In order to verify your project quota on the LNGS object storage service an the actual usage, you can login into linux.lngs.infn.it and use the following command:
get_s3_usage
The –detail option will give detailed information on usage per single bucket
Interacting with the LNGS Cloud Storage can be done in multiple ways. There are S3 APIs and libraries exist for most programming languages, but there are also different clients that make data access easier and quicker. Following there are instructions for using some of the more popular S3 clients.
Rclone (https://rclone.org/) is a command line program to manage files on cloud storage. It is a feature rich alternative to cloud vendors' web storage interfaces. Over 40 cloud storage products (https://rclone.org/#providers) support rclone, including S3 object stores, business & consumer file storage services, as well as standard transfer protocols.
Rclone can be configured via environment variables. Suppose you are calling you remote storage “mydata”. Then you'll need the following variables:
export RCLONE_CONFIG_MYDATA_TYPE=s3 export RCLONE_CONFIG_MYDATA_ACCESS_KEY_ID=<your_access_key> export RCLONE_CONFIG_MYDATA_SECRET_ACCESS_KEY=<your_secret_key> export RCLONE_CONFIG_MYDATA_ENDPOINT=https://s3.lngs.infn.it
Alternatively rclone can be configured on first usage using its own internal configuration tool. Test that the configuration is correct by running
rclone ls mydata:
Full documentation on rclone command line usage can be find in the man pages or on the https://rclone.org/ site.
You can also access your S3 storage area as a shared folder on your personal computer.
mkdir lngs_data rclone mount lngs: lngs_data
This is very much like a windows shared folder or a linux nfs mount, except it can be accessed from anywhere in the world. Keep in mind that you can't treat this folder exactly like a local folder on your laptop: this is much slower and will fail with certain operations, e.g. when cloning large repositories with thousands of files from git. The correct usage for a folder like this is to keep mostly static data for remote access.
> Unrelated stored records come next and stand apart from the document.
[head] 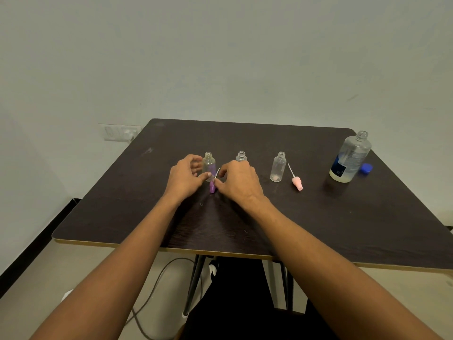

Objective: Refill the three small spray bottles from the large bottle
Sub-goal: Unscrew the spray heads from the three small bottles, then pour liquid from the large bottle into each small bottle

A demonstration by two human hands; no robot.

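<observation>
Three small clear bottles stand uncapped in a row on the dark table (343, 217): left (209, 163), middle (241, 156), right (278, 168). My left hand (186, 177) curls around the left bottle, thumb touching it. My right hand (239, 181) pinches a purple spray head (212, 186) with its white tube, low beside that bottle, and it hides most of the middle bottle. A pink spray head (296, 180) lies by the right bottle. The large clear bottle (350, 158) stands open at the far right, a little liquid in its base.
A blue cap (367, 168) lies beside the large bottle near the table's right edge. A wall socket (121, 132) sits behind the table's left corner. Cables run on the floor under the table's front edge.
</observation>
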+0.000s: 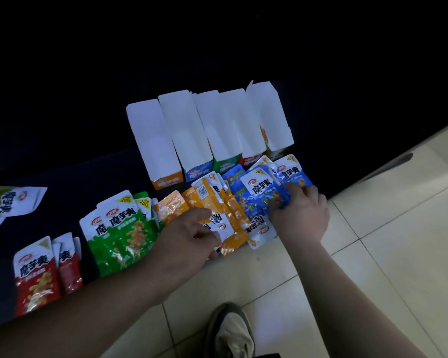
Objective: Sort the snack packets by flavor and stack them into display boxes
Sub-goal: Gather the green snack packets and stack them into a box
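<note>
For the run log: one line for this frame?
phase: sorting; left hand: grips orange packets; right hand: grips blue packets; display boxes: untouched

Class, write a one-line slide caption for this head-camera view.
Left hand grips orange packets, right hand grips blue packets, before five open display boxes.

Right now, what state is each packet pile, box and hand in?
White cardboard display boxes: open, standing in a row.
Orange foil packets: loose pile, gripped by left hand.
Blue foil packets: fanned pile, gripped by right hand.
Green foil packets: overlapped, untouched.
Red foil packets: lying flat, untouched.
</note>
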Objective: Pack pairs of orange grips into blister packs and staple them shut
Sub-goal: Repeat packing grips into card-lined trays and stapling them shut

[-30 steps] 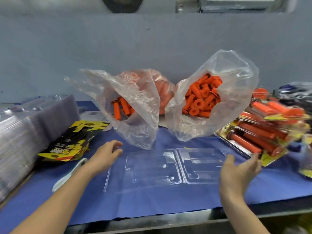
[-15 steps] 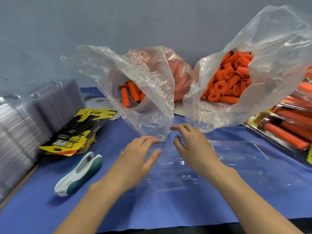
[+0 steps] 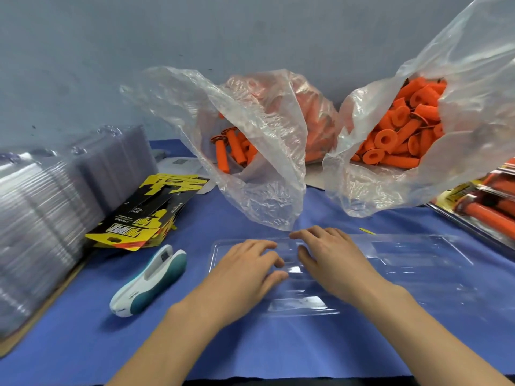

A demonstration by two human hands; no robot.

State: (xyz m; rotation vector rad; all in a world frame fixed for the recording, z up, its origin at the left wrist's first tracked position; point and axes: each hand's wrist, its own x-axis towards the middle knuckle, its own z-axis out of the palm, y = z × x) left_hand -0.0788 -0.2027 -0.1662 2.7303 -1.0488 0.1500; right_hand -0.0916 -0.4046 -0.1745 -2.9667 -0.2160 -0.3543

Installation instructions for the AWS client can be found here:
Edit the .aws/config file so that it looks like this:
[default] region = us-east-1
Edit the .aws/credentials file creating a default profile
[default] aws_access_key_id = <your_access_key> aws_secret_access_key = <your_secret_key>
Or adding a new one:
[default] aws_access_key_id = <another_access_key> aws_secret_access_key = <another_secret_key> [lngs] aws_access_key_id = <your_access_key> aws_secret_access_key = <your_secret_key>
There is no way of defining the endpoint url in a configuration file, so it must be passed as a command line argument.
aws s3 --profile lngs --endpoint-url=https://s3.lngs.infn.it ls
Full documentation on aws s3 command line usage can be obtained by running
aws s3 help
CyberDuck is a graphical client to different storage backends, including S3. It is availabe on Windows and MacOS. Setting it up to access your LNGS S3 storage is straightforward:
Duplicity is a software for encrypted remote backups that has an S3 backend. It can be used interactively or within a script that runs periodically via cron to backup your data. A basic example script follows. Duplicity is available on linux systems via the package management system and has a explicative man page.
export AWS_ACCESS_KEY_ID=<your_access_key> export AWS_SECRET_ACCESS_KEY=<your_secret_key> # Do not forget this passphrase!!! It is used to encrypt your data and is needed for restoring data! export PASSPHRASE="trentatre gatti neri" duplicity --full-if-older-than 3M Documents s3://s3.lngs.infn.it/backup
The same data that you can access via API or via a command line client can be also browsed via a sync&share service, like LNGS https://gsbox.lngs.infn.it. You can mount your S3 buckets on owncloud and access them via its web interface. Synchronizing such data via the owncloud sync&share client should not be done as it will cause high load and data replication errors
Here is how you can mount an S3 bucket on owncloud:
Make sure you enable both the “Enable SSL” and the “Enable Path Style” buttons and indicate “us-east-1” as region.